A FAT chain that will throw my above algorithm into endless loop is a self-linked
chain. Consider the following chain: (2->3->4->8->7->4-..). The
last node points to the cluster already in chain. Some caution should be
taken to avoid looping infinitely in this case. Note that the following
simple sanity check will identify this kind of problem. Let us go through
the chain and compare each new entry with all entries that we have already
passed. If any of them equal, the chain is self-linked. But this check
is extremely expensive. If the chain contains n clusters, the order of
the number of comparisons is n squared. The situation can be improved by
allocating a bitmap, each bit representing a cluster, and setting bits
for the clusters we have passed. If the corresponding bit is already set,
then the chain is self-linked. The order of such a check is n, but it demands
extra memory. In any case, it is impractical to do sanity check after each
step through the chain. Norton Disk Editor did it after a fixed number
of steps, and this is the best technique I can suggest. After all, let
us hope that 4G file size limitation won't make it terribly slow. If this
is a file we are accessing (not a directory), sanity check may be performed
only when file size via the cluster chain becomes larger than file size
in directory (rounded up to the nearest multiple of cluster size). Once
the self-linked chain is identified, the entry that is pointing back should
be set to EOF, thus truncating the file.
Two or more FAT chains may be cross-linked. This happens when FAT chain
entries for different files point to the same cluster. In this case files
share the tail. It is even worse when a file is cross-linked with directory.
The latter case will have a fairly strange outcome, especially if the cross-linked
directory was cached. The order of checking for cross-linked files is at
best number of clusters on disk. This is achieved by using the bitmap for
all clusters, much like described above. But the problem is, you also have
to go through all directory structure to retrieve starting clusters for
all files. This makes checking for cross-linked files the privilege of
special analyzing programs. When this problem is detected, separate tails
are saved for each of the cross-linked files. There is no easy and quick
way of detecting cross-linked files, so if you have this problem, expect
weird results from accessing such files at the same time. The results are
usually unpredictable because of caching.
Next documents will describe FAT implementations in detail. I had a choice
of either describing them separately from each other, or merging together.
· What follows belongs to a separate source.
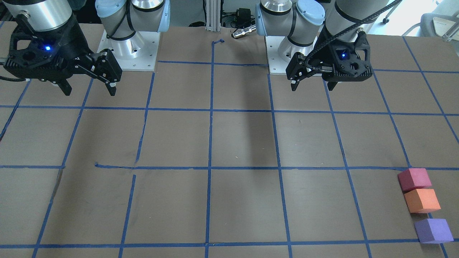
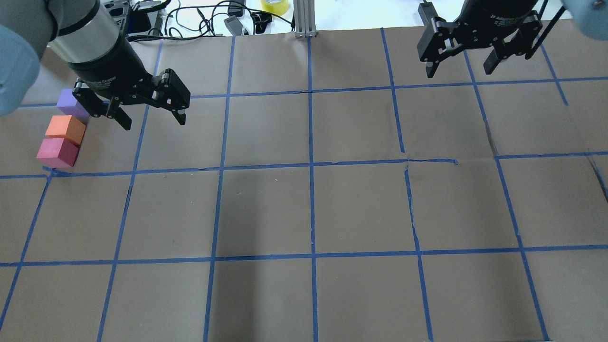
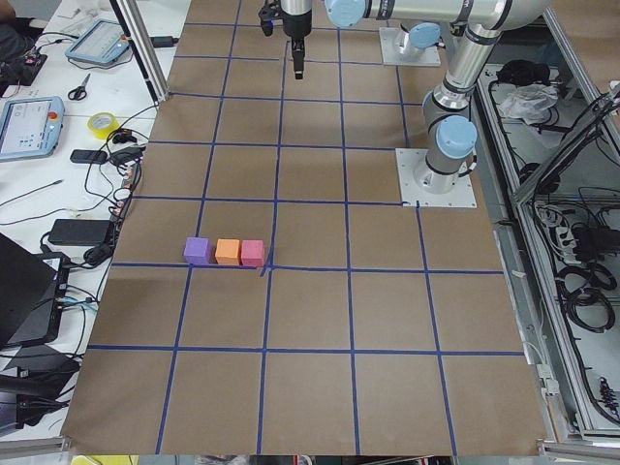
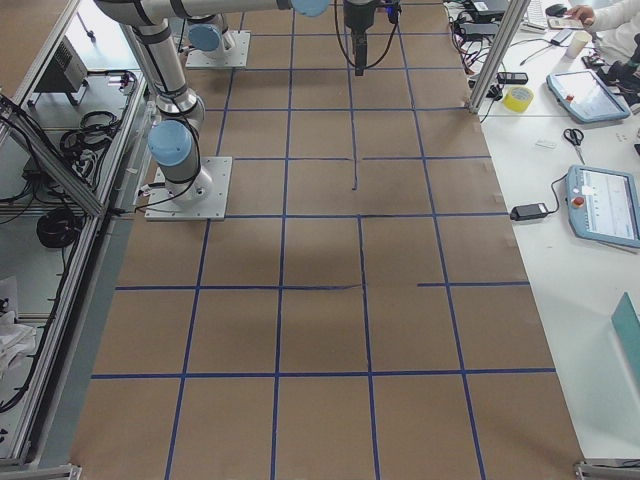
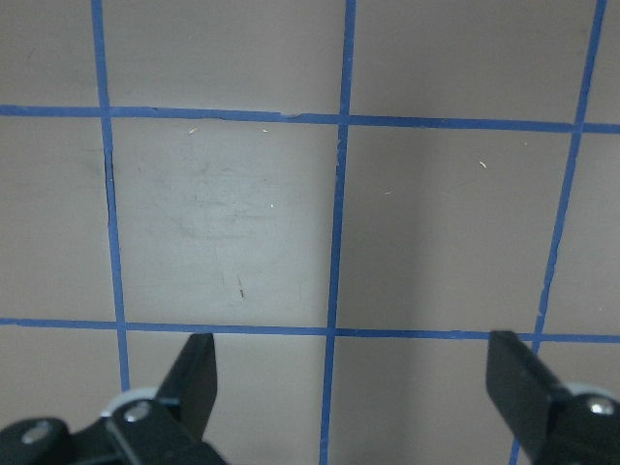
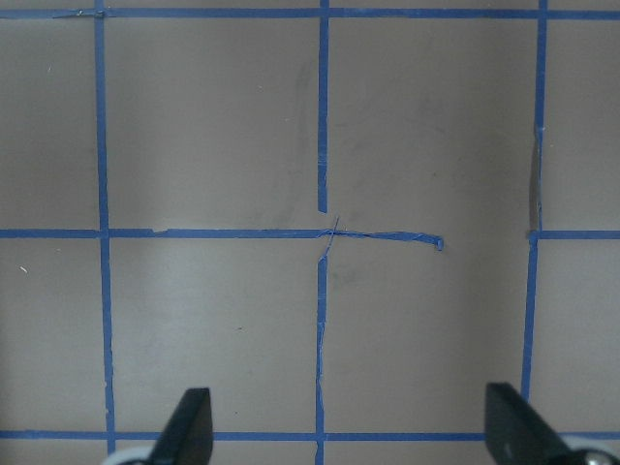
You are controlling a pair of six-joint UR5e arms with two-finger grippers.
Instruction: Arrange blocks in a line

I will use the later method for several reasons. First of all, there are
many similarities between different types of FAT. Most structures are transferred
without any modifications or with minor extensions to next versions. Secondly,
implementing all types of FAT at once is probably more productive than
implementing them separately. And thirdly, I will try to build a base for
integrating different file systems under common protocols. This base will,
hopefully, save you much time for coding in future.